_ASSIGNMENT_
Scan the data that follows and count the lines with the string "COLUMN"; answer with the count alone.

◆ ◆ ◆ ◆

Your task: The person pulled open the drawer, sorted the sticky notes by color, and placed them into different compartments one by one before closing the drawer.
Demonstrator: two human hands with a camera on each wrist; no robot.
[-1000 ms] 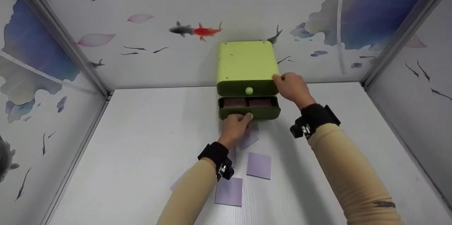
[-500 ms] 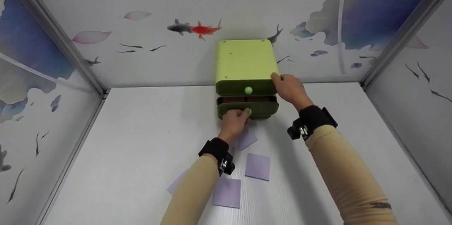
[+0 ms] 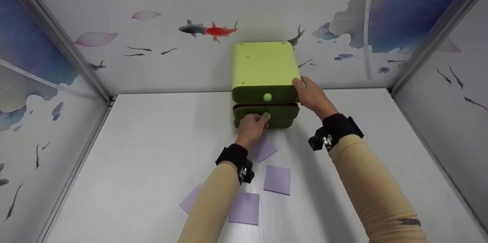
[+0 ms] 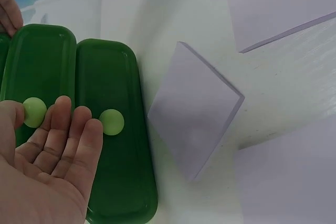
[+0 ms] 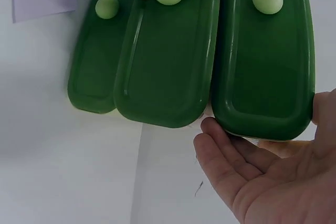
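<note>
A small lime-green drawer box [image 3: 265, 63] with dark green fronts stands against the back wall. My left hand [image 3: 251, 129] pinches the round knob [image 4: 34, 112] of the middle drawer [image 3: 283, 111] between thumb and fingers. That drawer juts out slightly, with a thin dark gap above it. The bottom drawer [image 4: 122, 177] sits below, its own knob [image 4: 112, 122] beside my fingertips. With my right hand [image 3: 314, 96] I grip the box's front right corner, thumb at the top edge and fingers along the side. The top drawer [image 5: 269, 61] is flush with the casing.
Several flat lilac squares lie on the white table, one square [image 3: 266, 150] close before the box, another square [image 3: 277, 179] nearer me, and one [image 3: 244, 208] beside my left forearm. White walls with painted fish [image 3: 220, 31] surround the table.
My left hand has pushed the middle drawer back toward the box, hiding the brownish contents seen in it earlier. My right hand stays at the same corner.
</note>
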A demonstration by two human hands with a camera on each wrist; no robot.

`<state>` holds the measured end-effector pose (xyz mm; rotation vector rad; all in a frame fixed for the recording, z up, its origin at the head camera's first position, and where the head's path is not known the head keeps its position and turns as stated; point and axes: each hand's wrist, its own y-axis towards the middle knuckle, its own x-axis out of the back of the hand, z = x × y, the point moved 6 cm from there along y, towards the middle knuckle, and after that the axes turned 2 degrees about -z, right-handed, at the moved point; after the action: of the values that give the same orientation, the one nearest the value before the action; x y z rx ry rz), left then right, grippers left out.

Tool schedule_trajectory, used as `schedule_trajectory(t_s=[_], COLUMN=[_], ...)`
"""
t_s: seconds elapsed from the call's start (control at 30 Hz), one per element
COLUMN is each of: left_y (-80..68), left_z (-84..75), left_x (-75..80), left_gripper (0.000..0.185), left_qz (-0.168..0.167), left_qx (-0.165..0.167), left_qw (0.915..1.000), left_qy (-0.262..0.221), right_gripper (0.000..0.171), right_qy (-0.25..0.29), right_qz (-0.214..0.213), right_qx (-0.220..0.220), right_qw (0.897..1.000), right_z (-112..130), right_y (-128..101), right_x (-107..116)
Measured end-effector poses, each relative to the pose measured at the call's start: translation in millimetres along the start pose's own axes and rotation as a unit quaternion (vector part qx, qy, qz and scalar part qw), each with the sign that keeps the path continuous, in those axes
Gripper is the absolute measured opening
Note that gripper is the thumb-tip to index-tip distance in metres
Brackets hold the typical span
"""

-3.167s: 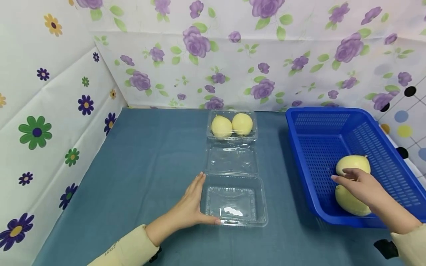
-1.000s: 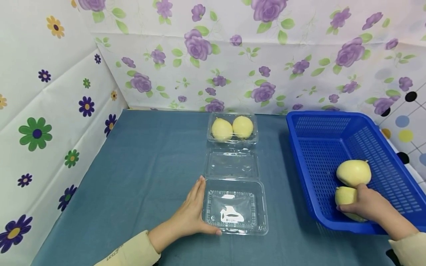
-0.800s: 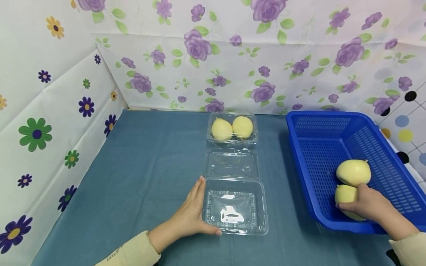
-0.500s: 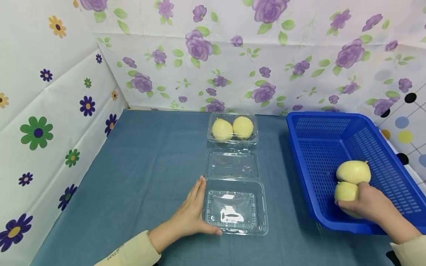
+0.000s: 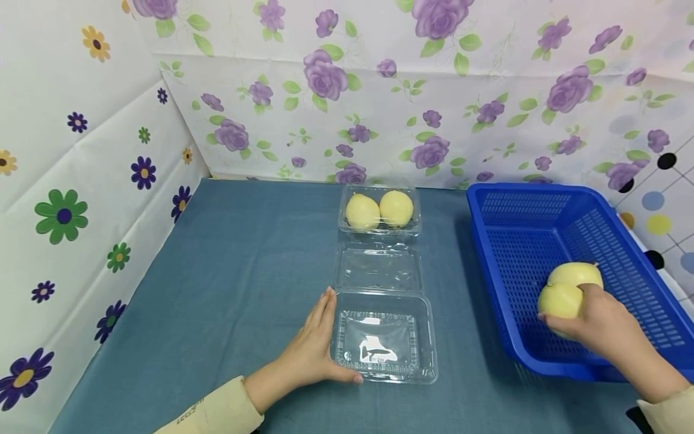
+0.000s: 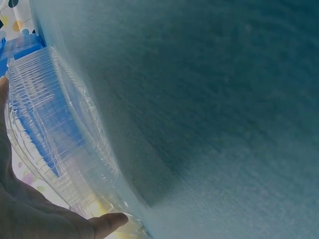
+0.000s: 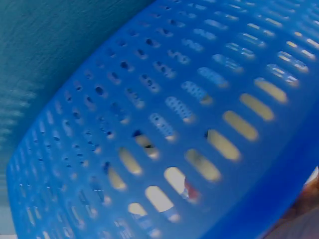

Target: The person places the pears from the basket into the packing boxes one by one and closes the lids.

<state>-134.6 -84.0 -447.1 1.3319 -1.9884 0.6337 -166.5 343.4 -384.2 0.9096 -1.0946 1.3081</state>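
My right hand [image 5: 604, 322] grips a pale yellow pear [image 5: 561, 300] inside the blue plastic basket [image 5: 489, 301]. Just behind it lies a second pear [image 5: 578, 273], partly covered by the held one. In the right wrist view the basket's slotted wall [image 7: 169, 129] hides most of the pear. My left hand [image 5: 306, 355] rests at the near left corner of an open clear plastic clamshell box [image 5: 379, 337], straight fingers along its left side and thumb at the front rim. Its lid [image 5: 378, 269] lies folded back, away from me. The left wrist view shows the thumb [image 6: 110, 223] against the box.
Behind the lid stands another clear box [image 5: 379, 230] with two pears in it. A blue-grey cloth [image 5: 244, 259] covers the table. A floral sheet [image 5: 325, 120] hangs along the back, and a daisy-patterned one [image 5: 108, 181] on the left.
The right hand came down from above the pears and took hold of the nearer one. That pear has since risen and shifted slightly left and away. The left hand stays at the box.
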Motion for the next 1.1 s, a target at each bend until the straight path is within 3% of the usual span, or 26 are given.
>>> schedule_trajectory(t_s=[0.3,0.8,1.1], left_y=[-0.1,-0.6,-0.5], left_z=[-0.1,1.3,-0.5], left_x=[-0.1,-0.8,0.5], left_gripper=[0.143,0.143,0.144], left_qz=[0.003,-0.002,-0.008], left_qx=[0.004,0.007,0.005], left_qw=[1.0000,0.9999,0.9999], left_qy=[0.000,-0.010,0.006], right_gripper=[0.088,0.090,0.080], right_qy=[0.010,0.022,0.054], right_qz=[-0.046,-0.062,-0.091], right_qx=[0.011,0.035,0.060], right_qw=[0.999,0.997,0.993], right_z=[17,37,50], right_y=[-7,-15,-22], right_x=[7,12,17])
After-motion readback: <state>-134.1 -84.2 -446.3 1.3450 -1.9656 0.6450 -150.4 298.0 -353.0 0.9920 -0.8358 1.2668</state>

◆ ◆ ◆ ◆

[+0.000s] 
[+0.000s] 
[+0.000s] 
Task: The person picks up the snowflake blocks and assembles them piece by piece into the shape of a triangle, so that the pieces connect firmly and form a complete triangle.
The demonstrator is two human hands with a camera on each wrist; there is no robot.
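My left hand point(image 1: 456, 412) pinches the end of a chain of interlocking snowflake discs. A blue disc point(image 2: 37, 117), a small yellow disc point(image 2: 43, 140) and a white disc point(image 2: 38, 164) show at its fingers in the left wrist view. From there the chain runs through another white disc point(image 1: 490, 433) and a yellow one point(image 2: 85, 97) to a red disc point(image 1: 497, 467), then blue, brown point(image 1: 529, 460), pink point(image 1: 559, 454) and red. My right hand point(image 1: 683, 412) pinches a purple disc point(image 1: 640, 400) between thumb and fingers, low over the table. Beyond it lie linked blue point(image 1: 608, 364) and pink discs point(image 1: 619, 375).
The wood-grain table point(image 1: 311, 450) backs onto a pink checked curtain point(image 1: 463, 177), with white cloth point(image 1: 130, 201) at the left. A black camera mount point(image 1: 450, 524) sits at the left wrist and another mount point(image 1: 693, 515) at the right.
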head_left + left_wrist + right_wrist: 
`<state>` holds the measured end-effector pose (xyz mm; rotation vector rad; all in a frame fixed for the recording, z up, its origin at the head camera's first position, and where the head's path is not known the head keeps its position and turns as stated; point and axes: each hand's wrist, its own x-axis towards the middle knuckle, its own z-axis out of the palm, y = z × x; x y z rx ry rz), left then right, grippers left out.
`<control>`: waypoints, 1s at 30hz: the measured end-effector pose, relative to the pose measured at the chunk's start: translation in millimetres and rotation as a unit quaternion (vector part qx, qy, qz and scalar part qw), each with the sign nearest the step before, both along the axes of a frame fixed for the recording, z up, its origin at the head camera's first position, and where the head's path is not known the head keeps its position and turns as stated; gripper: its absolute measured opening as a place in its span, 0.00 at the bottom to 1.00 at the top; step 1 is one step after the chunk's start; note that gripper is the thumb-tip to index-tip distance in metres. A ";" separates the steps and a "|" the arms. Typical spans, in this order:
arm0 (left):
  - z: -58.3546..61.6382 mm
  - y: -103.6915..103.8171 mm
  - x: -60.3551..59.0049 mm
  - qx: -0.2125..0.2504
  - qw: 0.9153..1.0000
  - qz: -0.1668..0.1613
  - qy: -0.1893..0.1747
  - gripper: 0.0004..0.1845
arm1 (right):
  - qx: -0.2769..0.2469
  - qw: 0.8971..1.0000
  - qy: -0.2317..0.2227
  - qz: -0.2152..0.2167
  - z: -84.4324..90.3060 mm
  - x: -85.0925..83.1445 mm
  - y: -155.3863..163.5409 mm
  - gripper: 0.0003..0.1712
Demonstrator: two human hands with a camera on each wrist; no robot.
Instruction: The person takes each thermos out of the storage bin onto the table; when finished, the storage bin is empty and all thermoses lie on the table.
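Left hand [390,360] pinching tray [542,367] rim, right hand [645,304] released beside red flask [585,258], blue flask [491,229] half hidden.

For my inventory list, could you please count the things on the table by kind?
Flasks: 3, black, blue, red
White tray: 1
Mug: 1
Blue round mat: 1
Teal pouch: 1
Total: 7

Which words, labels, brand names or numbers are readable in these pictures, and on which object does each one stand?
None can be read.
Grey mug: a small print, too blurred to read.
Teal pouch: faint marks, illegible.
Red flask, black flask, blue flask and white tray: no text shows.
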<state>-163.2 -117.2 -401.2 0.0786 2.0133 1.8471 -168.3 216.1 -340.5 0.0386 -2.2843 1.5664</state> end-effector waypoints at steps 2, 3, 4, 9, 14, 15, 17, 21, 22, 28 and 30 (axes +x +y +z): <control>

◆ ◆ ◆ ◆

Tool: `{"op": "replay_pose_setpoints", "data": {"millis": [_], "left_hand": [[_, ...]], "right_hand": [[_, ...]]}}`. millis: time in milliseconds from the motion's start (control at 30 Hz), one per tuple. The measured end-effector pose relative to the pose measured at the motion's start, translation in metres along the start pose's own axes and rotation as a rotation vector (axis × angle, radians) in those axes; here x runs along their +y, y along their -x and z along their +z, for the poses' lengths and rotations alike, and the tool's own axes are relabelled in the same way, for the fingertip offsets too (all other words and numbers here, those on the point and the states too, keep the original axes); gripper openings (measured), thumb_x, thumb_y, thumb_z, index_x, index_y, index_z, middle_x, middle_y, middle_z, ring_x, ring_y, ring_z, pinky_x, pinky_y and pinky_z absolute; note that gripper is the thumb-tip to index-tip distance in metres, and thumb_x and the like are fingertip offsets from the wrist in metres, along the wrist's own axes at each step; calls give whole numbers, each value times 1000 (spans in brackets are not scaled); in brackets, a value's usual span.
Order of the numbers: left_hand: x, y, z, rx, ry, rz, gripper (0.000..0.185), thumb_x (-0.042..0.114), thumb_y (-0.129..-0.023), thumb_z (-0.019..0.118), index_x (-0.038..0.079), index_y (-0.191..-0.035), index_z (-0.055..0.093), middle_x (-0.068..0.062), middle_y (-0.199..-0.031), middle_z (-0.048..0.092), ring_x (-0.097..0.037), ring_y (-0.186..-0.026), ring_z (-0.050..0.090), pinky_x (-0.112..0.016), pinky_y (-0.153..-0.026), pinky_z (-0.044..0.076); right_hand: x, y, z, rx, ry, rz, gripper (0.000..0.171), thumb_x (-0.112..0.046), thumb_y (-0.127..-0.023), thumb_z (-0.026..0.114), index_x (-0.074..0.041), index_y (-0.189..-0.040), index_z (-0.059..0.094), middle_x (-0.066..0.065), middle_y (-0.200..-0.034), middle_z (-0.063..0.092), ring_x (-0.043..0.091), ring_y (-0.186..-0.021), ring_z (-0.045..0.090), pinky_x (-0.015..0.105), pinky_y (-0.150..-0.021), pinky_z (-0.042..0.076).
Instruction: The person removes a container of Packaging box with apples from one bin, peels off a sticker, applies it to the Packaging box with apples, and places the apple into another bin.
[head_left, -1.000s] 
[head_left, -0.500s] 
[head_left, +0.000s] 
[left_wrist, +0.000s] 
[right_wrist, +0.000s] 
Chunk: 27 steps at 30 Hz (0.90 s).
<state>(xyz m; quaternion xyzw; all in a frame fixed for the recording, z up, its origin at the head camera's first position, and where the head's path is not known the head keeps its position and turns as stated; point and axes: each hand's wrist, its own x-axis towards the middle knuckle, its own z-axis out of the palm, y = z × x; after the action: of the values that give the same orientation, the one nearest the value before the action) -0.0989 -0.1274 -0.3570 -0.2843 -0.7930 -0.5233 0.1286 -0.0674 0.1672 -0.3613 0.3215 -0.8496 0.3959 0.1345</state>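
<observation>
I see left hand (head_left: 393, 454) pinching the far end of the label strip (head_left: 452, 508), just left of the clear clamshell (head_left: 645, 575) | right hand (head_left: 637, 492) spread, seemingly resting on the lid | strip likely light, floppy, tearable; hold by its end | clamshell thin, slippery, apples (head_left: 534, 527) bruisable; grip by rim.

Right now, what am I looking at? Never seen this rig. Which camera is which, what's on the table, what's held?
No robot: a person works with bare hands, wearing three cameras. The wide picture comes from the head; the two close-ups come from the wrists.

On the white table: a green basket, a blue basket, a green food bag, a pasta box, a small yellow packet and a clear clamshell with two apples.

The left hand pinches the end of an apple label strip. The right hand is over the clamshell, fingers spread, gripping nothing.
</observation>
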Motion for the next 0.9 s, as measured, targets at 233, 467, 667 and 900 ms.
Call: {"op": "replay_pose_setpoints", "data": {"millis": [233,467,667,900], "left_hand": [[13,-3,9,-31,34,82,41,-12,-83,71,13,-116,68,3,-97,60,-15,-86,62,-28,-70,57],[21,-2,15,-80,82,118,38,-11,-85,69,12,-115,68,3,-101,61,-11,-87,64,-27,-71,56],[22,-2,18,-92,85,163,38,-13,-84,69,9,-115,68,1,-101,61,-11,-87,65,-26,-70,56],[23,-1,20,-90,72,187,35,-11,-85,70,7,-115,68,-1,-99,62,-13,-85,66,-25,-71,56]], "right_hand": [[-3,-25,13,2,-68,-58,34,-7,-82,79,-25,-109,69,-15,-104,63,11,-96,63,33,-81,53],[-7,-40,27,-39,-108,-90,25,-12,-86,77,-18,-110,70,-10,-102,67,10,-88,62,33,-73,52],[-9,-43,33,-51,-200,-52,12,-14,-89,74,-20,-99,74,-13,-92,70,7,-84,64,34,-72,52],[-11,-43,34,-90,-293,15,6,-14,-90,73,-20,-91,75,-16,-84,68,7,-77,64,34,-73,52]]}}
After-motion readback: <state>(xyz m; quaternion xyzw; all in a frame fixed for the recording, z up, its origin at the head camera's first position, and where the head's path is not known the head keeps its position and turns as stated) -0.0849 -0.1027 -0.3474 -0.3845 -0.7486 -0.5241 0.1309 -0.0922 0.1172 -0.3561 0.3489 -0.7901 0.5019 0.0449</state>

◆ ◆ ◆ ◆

_TASK SOLUTION_
2